While pressures in social care are not a new problem, there is widespread recognition that it is an increasingly pressing priority. A forthcoming green paper is expected to lay the foundations for developing a new system of funding and provision. It is in this context that the Nuffield Trust went to Japan, to consider what lessons may be drawn from the introduction of its comprehensive long-term care system.
Japan’s social care system
Japan introduced a long-term care insurance (LTCI) system in 2000 which established new models of funding and delivery, and endeavoured to create a positive vision of ageing. In the 1990s, as a country with a rapidly ageing population, a stagnating economy and decreasing capacity for families to take care of older relatives following high numbers of women joining the workforce, it faced an uncertain future. Health care costs were rising sharply, partly as a consequence of a shortage in affordable care provision.
Part social insurance, part taxation and part co-payment model, the new system aims to provide comprehensive and holistic care according to need. Over time, the design of the system successfully created a competitive provider market and facilitated a wholesale shift in care responsibilities, from families and individuals to society as a whole.
Lessons for England
Although the specifics of the Japanese funding and delivery model may not be suitable for the English context, there are a number of important lessons England can learn from Japan’s experience:
- England has so far failed to gain public buy-in or sufficient cross-party support to implement any previous proposals for reform. By making the initial service offer generous, mandating financial contributions from the age of 40 (when most people would see the benefits of the system for their ageing parents), and embedding the principles of fairness and transparency through national eligibility criteria, the Japanese government was able to gain public support and buy-in. However, this did take time. The government in England should be realistic about how much time is likely to be required to ensure genuinely informed public debate is possible. Implementation of any new system should be viewed as a long-term process.
- Intended as a 'living system', LTCI has a high degree of central control with in-built mechanisms for controlling demand and shaping provision. By reviewing the system at three-year intervals, the Japanese government is able to adjust national levers in order to control expenditure and incentivise (or discourage) certain types of provision. In exploring new proposals, the government in England should consider building in flexibility to ensure that the system is able to adapt to changing circumstances and afford some control over expenditure.

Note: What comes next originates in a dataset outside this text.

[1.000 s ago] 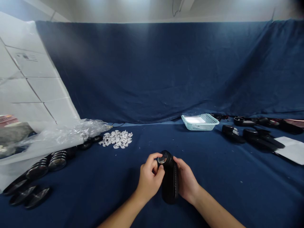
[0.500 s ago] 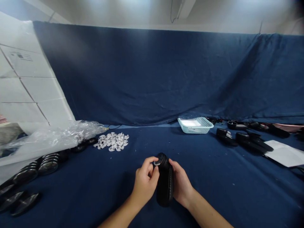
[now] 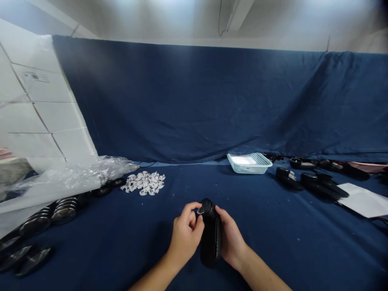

- Embedded at the heart of the LTCI system is the care manager, who supports individuals to create care plans that fulfil their needs within an assigned notional monthly budget. Although the roles of care and case managers exist in health and social care in England, there is no single role definition and they demonstrate variable levels of effectiveness. Creating a role that is consistent across the country would help to offer support and clarity about expectations to those navigating the system and to health and care providers.
- As part of the implementation of LTCI, Japan has sought to embed a positive vision of ageing, where older people are supported by wider communities to remain independent and active in society. By investing in prevention and in community resources, Japan is creating supportive communities that seek to maintain wellness and reduce social isolation in order to prevent or delay the need for state-funded services. Although these services have not yet been independently evaluated, the approach contrasts with the English situation where, despite rhetoric regarding the value of prevention in the 2014 Care Act, financial realities have seen local authorities increasingly make cuts to preventative services in order to direct scarce resources to those most in need.
Learning from Japan’s challenges
Although there are many lessons for us to take away from the Japanese system, there are also cautionary tales. Despite impressive successes in implementing comprehensive long-term care services for 6 million eligible people, the Japanese system is now under significant pressure as a result of its ageing population and shrinking workforce. So far, it has managed to sustain the
system by increasing insurance premiums and user co-payments, but it is not clear whether this approach will be sustainable in the long term. Its depression of provider fees has kept wages low and, as is the case in England, many care workers have left the sector to enter other more lucrative industries. With no history of immigration, Japan has struggled to address this looming crisis. In designing a future system for England, there needs to be a realistic assessment of likely need and the corresponding workforce requirements. In the wake of Brexit, a workable strategy for filling rising numbers of vacancies will be of particular importance. It is crucial that workforce issues are not addressed in isolation and that any reform of social care funding is undertaken in conjunction with a review of workforce.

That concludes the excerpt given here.